Determine how many lines in the listing contain the string "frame"; respond with the number alone.

____

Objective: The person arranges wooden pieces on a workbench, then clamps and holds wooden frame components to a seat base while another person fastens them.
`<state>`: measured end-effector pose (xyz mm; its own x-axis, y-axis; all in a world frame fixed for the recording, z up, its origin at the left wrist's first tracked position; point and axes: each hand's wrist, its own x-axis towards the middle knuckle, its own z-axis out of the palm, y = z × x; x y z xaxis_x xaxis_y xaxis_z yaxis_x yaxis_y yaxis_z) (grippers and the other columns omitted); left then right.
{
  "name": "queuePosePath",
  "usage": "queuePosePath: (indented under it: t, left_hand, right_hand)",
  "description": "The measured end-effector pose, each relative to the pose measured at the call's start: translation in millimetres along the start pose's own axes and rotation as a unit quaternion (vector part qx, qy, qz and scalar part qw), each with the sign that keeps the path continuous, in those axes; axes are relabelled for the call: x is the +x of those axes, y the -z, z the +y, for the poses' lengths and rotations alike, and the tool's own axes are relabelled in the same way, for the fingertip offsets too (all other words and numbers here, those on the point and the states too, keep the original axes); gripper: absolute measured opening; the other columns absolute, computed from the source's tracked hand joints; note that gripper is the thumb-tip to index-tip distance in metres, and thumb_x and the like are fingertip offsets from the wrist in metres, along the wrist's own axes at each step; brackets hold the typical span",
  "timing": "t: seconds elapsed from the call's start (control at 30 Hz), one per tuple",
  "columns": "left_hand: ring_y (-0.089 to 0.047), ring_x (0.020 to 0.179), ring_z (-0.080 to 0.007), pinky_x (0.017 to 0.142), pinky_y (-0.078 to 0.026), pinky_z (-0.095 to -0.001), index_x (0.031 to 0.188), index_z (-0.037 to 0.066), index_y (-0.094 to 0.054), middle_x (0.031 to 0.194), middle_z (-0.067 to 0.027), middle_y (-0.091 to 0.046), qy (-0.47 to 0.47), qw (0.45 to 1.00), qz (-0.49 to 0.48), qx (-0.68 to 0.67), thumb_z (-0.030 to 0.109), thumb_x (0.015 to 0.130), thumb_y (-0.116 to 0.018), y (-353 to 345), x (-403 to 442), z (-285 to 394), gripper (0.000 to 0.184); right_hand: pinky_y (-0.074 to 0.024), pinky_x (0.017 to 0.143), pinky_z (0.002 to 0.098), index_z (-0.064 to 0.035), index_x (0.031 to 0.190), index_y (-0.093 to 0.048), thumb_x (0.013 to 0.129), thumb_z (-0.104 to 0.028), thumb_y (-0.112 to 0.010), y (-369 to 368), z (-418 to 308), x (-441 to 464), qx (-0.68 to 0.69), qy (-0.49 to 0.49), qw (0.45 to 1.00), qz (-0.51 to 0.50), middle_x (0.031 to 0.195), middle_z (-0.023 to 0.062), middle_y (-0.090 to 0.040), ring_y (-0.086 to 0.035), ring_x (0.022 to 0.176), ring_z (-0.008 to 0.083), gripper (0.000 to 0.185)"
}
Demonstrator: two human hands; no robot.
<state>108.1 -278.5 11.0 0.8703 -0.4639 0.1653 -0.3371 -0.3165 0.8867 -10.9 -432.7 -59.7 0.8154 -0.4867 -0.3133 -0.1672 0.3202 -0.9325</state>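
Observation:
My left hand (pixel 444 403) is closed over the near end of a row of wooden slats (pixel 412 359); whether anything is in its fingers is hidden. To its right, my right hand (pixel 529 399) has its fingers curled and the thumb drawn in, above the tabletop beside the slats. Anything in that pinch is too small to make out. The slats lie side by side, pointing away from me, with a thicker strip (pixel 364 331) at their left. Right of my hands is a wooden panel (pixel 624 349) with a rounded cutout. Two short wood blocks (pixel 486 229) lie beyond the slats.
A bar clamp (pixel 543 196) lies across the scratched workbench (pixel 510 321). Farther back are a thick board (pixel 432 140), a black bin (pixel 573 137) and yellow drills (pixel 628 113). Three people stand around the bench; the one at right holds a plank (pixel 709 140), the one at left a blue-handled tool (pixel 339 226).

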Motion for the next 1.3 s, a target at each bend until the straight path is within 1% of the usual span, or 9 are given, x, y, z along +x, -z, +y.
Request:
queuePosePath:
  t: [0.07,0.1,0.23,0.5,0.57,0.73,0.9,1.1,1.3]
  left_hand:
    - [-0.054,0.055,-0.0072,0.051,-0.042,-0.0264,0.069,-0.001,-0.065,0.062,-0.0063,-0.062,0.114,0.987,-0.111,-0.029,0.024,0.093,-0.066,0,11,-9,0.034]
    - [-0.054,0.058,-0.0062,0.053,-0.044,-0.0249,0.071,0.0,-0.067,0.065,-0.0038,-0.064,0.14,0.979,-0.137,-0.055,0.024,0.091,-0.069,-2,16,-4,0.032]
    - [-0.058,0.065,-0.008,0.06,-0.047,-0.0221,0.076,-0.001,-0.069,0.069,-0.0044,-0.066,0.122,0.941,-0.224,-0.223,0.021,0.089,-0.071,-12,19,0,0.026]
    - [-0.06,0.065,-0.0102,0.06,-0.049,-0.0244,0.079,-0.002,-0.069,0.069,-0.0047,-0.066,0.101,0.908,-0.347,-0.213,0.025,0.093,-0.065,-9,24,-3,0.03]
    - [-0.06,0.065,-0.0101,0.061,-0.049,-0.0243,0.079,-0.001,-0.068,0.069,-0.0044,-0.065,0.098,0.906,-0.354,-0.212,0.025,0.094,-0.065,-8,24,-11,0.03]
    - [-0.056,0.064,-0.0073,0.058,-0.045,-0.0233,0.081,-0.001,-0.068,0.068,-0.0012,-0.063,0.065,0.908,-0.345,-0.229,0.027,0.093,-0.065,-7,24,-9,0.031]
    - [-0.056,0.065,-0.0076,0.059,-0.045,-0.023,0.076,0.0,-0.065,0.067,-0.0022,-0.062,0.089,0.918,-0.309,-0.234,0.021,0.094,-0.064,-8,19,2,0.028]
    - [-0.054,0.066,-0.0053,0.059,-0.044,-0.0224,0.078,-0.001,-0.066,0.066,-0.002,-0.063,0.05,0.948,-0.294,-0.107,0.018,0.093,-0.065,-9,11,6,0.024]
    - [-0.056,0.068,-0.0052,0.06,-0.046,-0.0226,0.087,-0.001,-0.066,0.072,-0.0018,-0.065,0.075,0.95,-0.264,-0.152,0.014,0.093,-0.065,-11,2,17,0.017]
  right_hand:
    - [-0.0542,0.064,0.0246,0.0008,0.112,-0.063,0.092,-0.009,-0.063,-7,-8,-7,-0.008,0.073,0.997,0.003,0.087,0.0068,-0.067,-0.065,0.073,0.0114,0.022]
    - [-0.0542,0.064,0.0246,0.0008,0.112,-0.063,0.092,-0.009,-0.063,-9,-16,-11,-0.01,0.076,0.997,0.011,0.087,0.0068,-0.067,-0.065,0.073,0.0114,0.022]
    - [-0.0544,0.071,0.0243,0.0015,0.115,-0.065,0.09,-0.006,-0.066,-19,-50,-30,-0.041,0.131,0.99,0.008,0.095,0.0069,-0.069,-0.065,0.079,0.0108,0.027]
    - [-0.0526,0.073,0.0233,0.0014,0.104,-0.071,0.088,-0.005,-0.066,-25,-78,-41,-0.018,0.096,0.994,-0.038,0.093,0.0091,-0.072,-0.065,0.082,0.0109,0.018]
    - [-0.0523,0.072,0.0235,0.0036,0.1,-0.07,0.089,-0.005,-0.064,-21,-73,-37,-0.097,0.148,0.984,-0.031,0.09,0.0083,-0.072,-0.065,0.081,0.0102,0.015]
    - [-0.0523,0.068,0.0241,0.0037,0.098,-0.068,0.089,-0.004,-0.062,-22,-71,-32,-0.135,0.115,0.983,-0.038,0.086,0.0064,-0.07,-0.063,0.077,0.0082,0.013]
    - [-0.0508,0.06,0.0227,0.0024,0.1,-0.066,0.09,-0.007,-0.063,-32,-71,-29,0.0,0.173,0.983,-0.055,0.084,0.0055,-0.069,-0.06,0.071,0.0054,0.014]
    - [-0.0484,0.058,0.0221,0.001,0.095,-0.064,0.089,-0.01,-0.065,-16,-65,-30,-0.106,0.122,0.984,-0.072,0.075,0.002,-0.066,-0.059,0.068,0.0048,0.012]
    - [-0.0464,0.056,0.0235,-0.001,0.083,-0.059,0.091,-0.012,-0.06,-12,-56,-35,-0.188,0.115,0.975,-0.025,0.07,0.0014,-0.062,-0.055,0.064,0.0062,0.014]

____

• RESULT OF THE EXERCISE:
2